This article published in the Thursday, April 22, 2021, print edition

Considering an abbreviated list of activities, Covid, weather events and not knowing how, or if, a festival would happen, a loss of $28,000 is more than acceptable. It wasn’t the worst year for the festival financially. In 2016, a deluge on Festival day completely shut everything down at the last minute. Costs associated with entertainment, the parade and activities put the festival in the red approximately $60,000.

Leo and Waskom agreed that was worse than 2020 when they had at least a small window of time to plan and minimize losses. Leo said they did not get final approval for a festival “in some form” until two weeks before festival day.

(click the items below to review the entire budget)

The HDBA released the following statement along with the financials: “2020 definitely presented a list of challenges for the Christmas Festival Season, but overall the Festival Committee was pleased with the outcome. Through consistent communication with the Office of State Fire Marshal and the support of local representatives, an agreement was reached to proceed with pulling off an abbreviated version of the Festival for 2020. While the Festival of Lights Parade and many of the children’s activities were cancelled, the traditions of Christmas lights, spectacular fireworks displays, shopping and delicious food were still present. Smaller events like Cookies with Santa were carried out with COVID precautions and were a highlight during the season.

With limited ticket sales, tickets for each weekend sold out in advance. The Festival Committee utilized new technology this year that enabled attendees to purchase tickets online and created a safe and cashless environment for the booth workers. The new system proved to be a great success for the Festival and the Committee is considering ways to continue its use moving forward.”

Waskom said the State Fire Marshall’s office was very cooperative in working with the HDBA to establish guidelines that would allow a festival to happen.
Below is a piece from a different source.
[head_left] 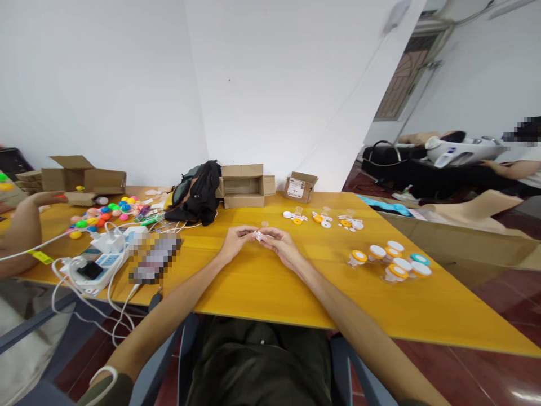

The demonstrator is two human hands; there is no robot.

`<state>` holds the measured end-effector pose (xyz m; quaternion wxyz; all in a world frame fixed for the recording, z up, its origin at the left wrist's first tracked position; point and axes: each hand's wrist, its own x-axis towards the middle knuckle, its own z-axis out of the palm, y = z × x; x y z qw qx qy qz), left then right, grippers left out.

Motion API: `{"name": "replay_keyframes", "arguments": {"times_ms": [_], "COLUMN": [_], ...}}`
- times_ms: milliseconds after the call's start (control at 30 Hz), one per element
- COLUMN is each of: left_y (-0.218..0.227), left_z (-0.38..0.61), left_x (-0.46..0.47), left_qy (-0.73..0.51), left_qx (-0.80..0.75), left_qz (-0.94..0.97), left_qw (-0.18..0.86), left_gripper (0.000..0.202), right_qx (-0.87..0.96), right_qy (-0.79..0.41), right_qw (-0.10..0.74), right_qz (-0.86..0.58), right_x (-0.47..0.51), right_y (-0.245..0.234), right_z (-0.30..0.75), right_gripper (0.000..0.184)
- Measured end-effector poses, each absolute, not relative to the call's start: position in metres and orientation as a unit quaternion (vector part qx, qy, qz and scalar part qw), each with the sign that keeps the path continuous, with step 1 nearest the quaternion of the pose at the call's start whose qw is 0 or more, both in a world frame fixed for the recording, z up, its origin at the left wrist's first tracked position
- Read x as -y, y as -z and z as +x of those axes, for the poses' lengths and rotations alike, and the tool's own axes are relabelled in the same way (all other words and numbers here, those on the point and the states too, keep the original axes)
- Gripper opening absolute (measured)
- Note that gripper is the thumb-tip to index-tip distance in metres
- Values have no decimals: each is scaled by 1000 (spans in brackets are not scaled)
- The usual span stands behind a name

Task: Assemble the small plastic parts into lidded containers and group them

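Between the fingertips of both hands is a small white plastic part (258,236), held just above the yellow table (253,287). My left hand (237,242) pinches it from the left, and my right hand (279,243) grips it from the right. The fingers hide much of its shape. Just behind the hands a small clear cup-like piece (265,224) sits on the table. Farther back to the right lie groups of loose orange discs (297,221), white discs (326,224) and small white parts.
Several small clear jars with orange, white or teal lids (396,270) stand at the right. A phone (156,259), a power strip (101,265) with cables, colourful balls (105,216) and another person's arm (25,225) are left. A black bag (196,194) and cardboard boxes (244,200) line the back.
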<state>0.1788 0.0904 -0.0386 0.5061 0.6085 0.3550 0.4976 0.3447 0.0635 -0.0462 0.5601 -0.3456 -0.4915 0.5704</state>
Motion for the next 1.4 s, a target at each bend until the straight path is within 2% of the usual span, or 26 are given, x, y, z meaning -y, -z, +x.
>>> {"name": "replay_keyframes", "arguments": {"times_ms": [267, 700, 1067, 1400], "left_y": [39, 43, 47, 51], "left_z": [180, 180, 182, 184], "left_x": [-89, -92, -94, -96], "left_qy": [-514, -492, -497, -498], "left_qx": [-347, -324, -317, -314], "left_qz": [594, 611, 633, 664], "left_qw": [512, 529, 501, 461], "left_gripper": [31, 31, 30, 26], "right_qx": [460, 460, 503, 528], "right_qy": [-626, -614, -537, -492], "right_qw": [542, 548, 581, 577], "right_qz": [-320, -334, -349, -383], "right_x": [-62, -67, -73, -71], "right_y": [45, 50, 58, 54], "right_z": [347, 348, 346, 344], "right_gripper": [30, 32, 28, 30]}}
Armbands allowed a limited number of people on the riverbank as set by the Fire Marshall. Attendees said an up side of the restrictions was less crowding, a pleasant alternative to standing room only. Leo said things like entertainment had to be booked at the last minute because if they’d made deposits on bands and entertainment beforehand and there had been no festival, that money would have been lost like in 2016.
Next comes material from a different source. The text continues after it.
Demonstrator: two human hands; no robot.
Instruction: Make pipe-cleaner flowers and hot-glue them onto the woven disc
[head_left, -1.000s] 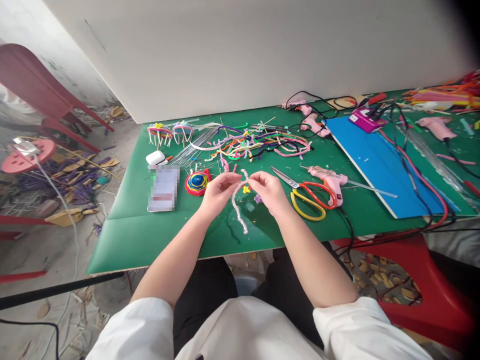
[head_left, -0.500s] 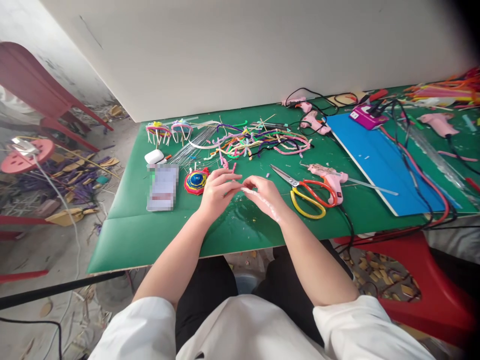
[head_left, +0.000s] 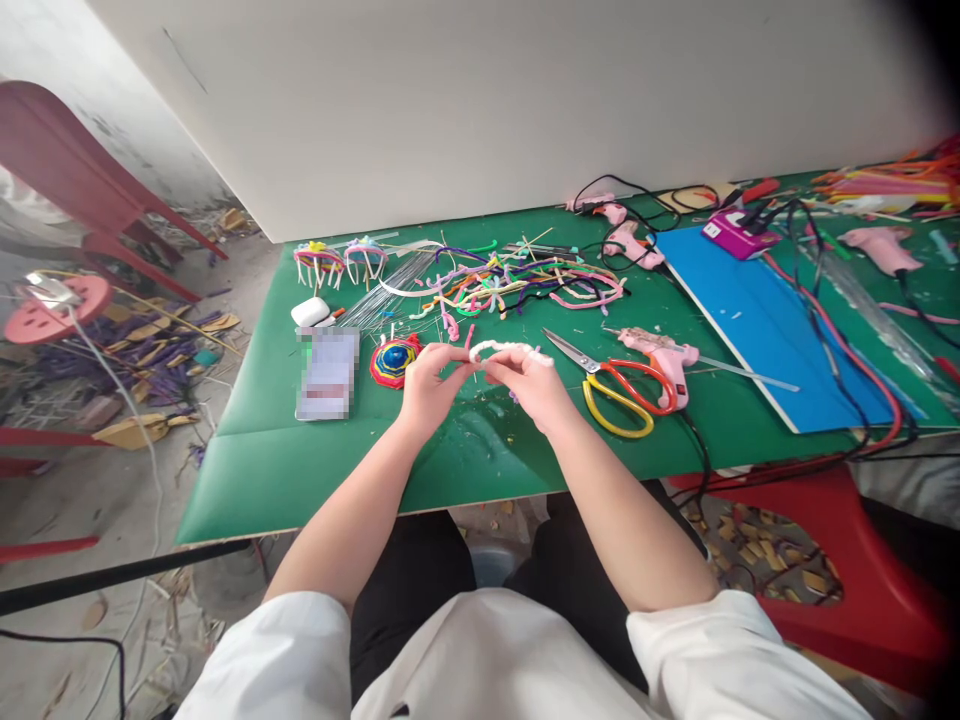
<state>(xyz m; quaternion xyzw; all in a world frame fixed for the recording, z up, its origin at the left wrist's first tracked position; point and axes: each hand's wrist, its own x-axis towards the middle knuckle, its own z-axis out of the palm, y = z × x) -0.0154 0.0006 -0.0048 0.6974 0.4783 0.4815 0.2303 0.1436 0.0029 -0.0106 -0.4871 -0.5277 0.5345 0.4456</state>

As luck would have it, armbands that were ordered in advance did not arrive due to a production problem.Leo had to make a last minute trip to purchase alternative armbands.
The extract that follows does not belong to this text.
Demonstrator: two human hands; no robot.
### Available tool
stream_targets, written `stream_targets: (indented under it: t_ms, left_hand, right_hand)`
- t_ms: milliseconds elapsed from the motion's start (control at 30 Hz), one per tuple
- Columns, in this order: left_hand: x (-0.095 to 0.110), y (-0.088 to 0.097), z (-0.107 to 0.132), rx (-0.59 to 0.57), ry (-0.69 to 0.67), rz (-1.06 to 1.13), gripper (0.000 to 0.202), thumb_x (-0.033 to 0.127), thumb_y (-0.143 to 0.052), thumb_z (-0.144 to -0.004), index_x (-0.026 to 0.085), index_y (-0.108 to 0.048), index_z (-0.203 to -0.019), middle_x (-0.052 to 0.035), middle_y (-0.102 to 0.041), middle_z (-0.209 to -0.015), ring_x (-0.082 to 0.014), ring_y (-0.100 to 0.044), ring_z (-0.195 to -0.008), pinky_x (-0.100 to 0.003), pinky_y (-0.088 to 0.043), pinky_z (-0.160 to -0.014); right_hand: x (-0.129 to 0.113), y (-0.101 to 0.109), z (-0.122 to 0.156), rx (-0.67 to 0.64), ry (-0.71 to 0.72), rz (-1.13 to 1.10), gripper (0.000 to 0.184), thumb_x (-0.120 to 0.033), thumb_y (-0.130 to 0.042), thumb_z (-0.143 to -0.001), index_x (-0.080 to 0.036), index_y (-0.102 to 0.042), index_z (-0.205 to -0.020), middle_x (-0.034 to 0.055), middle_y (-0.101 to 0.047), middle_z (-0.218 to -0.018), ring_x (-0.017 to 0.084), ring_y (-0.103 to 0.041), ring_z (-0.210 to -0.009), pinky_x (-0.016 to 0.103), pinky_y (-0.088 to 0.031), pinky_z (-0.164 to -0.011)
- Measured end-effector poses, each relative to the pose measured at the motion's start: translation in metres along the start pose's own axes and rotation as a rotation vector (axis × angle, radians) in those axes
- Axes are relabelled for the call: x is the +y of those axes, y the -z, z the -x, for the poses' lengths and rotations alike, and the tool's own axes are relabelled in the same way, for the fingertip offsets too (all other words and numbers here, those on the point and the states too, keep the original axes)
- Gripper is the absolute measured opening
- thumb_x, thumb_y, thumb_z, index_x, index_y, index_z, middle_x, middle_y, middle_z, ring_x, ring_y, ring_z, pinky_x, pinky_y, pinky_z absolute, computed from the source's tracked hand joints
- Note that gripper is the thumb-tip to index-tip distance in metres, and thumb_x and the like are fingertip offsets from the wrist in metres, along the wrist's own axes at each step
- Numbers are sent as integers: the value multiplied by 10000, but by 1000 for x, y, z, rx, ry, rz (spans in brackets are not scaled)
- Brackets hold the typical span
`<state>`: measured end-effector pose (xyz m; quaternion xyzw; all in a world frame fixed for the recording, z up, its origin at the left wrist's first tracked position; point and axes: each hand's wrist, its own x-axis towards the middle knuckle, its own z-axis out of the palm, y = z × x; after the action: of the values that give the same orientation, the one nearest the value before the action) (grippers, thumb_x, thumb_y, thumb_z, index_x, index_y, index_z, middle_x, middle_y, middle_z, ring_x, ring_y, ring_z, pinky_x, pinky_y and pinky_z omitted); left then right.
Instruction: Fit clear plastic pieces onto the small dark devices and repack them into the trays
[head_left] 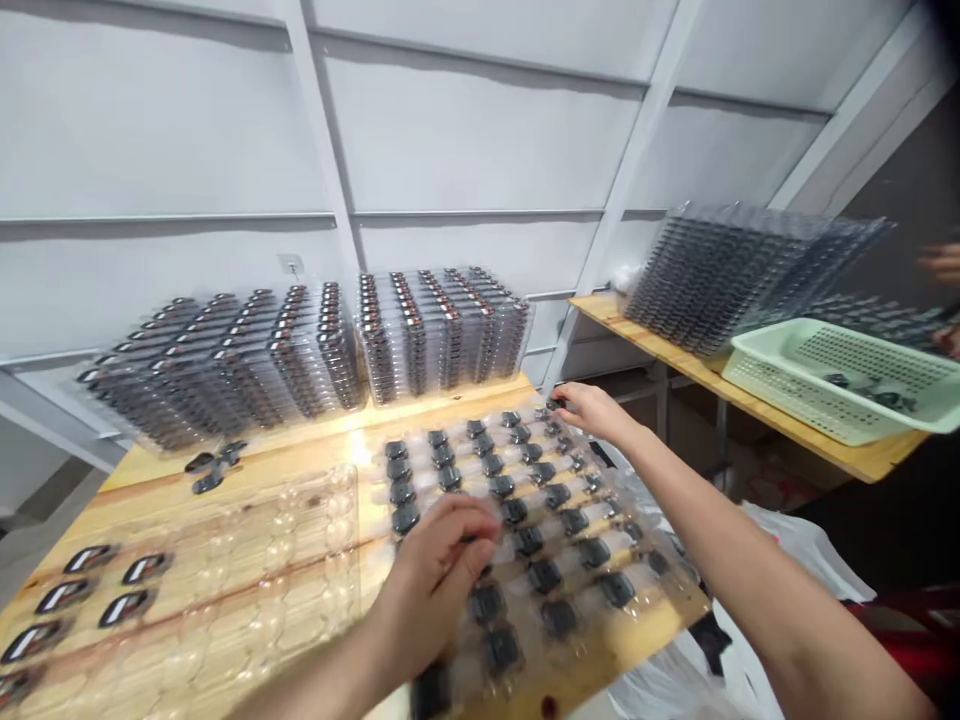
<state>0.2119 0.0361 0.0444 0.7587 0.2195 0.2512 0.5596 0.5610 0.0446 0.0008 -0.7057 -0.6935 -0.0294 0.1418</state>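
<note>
My left hand is over the near-left part of a clear plastic blister tray. Its thumb and fingers are curled together, with a dark bit just showing between them that I cannot make out. At the tray's far right corner, my right hand pinches a small black plastic part. Rows of similar black parts fill the tray's pockets, slightly blurred. Left of it lies a second clear tray, holding several black parts with a pale edge at its left side.
Two stacks of filled trays, a left stack and a right stack, stand along the wall. Loose black parts lie before them. A side shelf bears more stacked trays and a green basket. Another person's hand shows far right.
</note>
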Motion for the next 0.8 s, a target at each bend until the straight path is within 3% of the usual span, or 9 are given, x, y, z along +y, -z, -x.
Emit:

There were fewer vendors on the riverbank that is normally filled with 15-17 trailers selling everything from funnel cakes to candied apples and lemonade. This year there were four every weekend with four additional ones on Front Street festival day for attendees who could not access the riverbank. Leo said the festival attracted people who had never been. She said part of the reason was that people were ready to have something to do after almost a year of isolation.

Some of the adjustments made to accommodate social distancing were winners. Leo said Cookies with Santa was a highlight. “Having individual tables where family units were together and having Santa visit them was a huge success. This is something we’re looking at keeping.”

Fireworks also held their own. Cost was $115,000 for the entire season.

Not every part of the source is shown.